PROBLEM STATEMENT
Everything from the first line of the material below through the line containing "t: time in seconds" is to be printed exactly, and nothing more.

GIVEN DATA
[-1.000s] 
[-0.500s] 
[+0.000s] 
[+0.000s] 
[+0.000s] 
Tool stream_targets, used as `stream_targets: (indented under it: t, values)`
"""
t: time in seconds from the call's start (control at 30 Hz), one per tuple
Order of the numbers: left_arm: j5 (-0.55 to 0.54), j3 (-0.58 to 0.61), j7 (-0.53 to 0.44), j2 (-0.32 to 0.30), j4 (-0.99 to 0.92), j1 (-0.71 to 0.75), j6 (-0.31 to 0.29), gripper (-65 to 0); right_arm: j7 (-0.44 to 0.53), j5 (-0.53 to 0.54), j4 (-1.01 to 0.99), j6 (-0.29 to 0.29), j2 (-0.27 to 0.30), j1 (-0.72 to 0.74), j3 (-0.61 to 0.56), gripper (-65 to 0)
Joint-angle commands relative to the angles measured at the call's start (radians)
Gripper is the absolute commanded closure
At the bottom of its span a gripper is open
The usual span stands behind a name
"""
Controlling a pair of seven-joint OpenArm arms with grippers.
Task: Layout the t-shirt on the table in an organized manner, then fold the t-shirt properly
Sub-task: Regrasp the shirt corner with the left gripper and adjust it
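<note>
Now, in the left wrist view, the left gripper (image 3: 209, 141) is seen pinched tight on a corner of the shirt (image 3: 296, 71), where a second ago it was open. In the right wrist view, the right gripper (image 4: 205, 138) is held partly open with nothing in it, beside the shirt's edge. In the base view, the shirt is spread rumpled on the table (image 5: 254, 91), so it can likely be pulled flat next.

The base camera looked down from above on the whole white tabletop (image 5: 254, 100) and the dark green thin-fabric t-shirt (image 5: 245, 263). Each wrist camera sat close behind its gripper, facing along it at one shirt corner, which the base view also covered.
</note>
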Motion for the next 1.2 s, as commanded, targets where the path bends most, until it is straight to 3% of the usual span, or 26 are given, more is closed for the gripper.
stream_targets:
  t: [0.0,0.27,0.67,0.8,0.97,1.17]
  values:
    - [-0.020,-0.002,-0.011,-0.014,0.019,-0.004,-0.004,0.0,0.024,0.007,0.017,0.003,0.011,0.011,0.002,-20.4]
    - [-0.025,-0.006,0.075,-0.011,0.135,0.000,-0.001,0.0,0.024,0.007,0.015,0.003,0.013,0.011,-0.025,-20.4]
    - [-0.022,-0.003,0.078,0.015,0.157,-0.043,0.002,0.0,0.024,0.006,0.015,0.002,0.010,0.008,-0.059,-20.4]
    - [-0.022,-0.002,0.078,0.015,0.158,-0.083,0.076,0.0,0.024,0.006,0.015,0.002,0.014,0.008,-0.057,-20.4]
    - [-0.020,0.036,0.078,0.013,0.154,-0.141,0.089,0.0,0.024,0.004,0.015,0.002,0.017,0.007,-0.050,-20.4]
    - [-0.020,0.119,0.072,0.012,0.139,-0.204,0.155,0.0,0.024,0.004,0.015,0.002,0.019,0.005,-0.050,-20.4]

YOUR SOLUTION
[-1.000s] 
[-0.500s] 
[+0.000s] 
[+0.000s] 
[+0.000s] 
Tool stream_targets, used as `stream_targets: (indented under it: t, values)`
"""
t: time in seconds from the call's start (control at 30 Hz), one per tuple

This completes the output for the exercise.